Dipendente rivendica denaro, ma gli ex datori di lavoro lo picchiano, lo sequestrano e lo accusano di essere un ladro. Due commercianti denunciati dai Carabinieri

La Caserma 'Testa' di Campobasso
La Caserma ‘Testa’ di Campobasso

Era andato a chiedere il denaro che gli spettava, quando uno dei due suoi ex datori di lavoro, dopo averlo aggredito verbalmente, gli ha sferrato una testata che gli ha provocato la frattura del naso. Poi lo ha rinchiuso in una stanza e dopo aver chiamato i Carabinieri ha finto di essere stato derubato e di aver ferito il ladro per legittima difesa.

I Carabinieridi Campobasso, dopo dettagliate indagini che hanno smascherato la messa in scena, hanno  denunciato due stranieri residenti nel capoluogo per lesioni personali, sequestro di persona e simulazione di reato.

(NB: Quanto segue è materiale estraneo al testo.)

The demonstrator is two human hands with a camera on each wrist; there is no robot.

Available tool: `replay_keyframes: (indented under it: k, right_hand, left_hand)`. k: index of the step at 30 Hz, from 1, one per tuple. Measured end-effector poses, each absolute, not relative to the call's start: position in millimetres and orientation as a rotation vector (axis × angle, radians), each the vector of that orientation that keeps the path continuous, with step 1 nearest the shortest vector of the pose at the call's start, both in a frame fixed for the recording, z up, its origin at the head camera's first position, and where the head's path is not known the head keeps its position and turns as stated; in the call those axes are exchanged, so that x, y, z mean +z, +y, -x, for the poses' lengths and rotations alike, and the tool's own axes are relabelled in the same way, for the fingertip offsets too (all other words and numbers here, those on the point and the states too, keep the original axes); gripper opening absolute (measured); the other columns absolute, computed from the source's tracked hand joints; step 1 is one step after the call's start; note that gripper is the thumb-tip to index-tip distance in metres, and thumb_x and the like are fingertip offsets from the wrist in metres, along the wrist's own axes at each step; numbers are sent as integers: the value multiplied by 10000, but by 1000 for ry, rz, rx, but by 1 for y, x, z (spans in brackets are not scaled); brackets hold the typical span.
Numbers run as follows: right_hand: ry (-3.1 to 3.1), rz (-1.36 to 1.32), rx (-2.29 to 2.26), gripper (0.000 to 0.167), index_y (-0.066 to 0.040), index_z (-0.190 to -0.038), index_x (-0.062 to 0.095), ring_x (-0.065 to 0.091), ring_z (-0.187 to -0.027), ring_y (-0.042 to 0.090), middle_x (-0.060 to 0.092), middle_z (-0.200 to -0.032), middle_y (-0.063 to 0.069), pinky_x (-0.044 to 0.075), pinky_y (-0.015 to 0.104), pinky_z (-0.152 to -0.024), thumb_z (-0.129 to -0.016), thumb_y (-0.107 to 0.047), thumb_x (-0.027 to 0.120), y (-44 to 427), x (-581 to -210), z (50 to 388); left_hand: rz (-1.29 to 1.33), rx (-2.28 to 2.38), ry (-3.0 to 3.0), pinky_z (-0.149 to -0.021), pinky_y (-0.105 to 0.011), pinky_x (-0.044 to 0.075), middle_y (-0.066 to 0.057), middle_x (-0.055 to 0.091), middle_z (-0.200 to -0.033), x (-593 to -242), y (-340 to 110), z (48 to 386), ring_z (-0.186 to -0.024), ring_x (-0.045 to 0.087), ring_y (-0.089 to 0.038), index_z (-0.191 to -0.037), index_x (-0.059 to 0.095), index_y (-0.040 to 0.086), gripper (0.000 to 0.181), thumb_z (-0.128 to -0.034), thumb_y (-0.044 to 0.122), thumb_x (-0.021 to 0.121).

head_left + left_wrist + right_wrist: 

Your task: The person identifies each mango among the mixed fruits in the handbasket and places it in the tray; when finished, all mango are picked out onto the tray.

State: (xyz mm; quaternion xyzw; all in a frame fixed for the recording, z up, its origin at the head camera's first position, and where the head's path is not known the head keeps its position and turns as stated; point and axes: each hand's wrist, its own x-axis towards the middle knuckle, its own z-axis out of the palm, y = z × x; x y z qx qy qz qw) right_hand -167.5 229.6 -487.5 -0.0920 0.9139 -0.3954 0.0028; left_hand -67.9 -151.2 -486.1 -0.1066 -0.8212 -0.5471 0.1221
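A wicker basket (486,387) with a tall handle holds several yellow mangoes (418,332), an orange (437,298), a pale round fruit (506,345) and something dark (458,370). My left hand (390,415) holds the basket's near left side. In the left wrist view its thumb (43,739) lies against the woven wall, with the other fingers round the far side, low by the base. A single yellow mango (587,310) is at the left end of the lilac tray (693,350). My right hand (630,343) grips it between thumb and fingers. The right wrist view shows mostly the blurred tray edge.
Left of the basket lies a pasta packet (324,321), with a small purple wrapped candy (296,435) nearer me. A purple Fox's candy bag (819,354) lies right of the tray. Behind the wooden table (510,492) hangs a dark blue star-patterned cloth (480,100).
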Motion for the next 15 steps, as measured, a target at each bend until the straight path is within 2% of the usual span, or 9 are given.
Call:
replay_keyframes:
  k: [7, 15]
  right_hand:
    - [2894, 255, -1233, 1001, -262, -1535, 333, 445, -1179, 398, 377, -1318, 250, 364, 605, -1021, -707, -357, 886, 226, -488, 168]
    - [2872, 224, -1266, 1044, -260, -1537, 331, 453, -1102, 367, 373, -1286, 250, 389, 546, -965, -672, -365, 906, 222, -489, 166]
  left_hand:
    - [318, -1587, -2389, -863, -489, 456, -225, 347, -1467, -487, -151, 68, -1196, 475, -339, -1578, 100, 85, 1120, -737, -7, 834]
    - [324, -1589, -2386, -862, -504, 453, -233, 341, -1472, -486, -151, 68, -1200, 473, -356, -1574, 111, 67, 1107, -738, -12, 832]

I due indagati, si trovavano all’interno della loro attività commerciale, quando sono stati raggiunti da un loro ex dipendente, il quale chiedeva che gli venisse restituito del denaro a lui spettante. A tale richiesta, però, uno dei due soci proprietari, andando su tutte le furie lo ha aggredito. Accortosi che la vittima stava perdendo molto sangue e, temendo che potesse chiamare i Carabinieri, ha poi finto di volerlo aiutare convincendolo a seguirlo nel proprio appartamento, distante poche decine di metri dal luogo di lavoro. Una volta entrati in casa lo ha bloccato chiudendolo all’interno di una stanza, subito dopo sul cellulare ha composto il 112 per richiedere l’intervento di una pattuglia alla quale, una volta giunta sul posto, ha riferito di aver sorpreso il giovane mentre stava rubando in casa e che per bloccarlo ne era scaturita una colluttazione al termine della quale si era ferito al naso.

I Carabinieri però, si sono da subito insospettiti in quanto alcune dichiarazioni rese dai due soci non combaciavano ehanno avviato una specifica indagine per ricostruire gli eventi in maniera minuziosa. Dal sopralluogo, all’ascolto di alcuni testimoni, all’analisi dei tabulati telefonici delle chiamate effettuate da tutti i coinvolti nella vicenda che, incrociati con le dichiarazioni rese negli uffici di Via Mazzini, hanno permesso ben presto agli uomini dell’Arma di smascherare la messinscena e di denunciare, alla Procura della Repubblica presso il Tribunale di Campobasso, i due aggressori, verso i quali è stato emesso un  avviso di garanzia.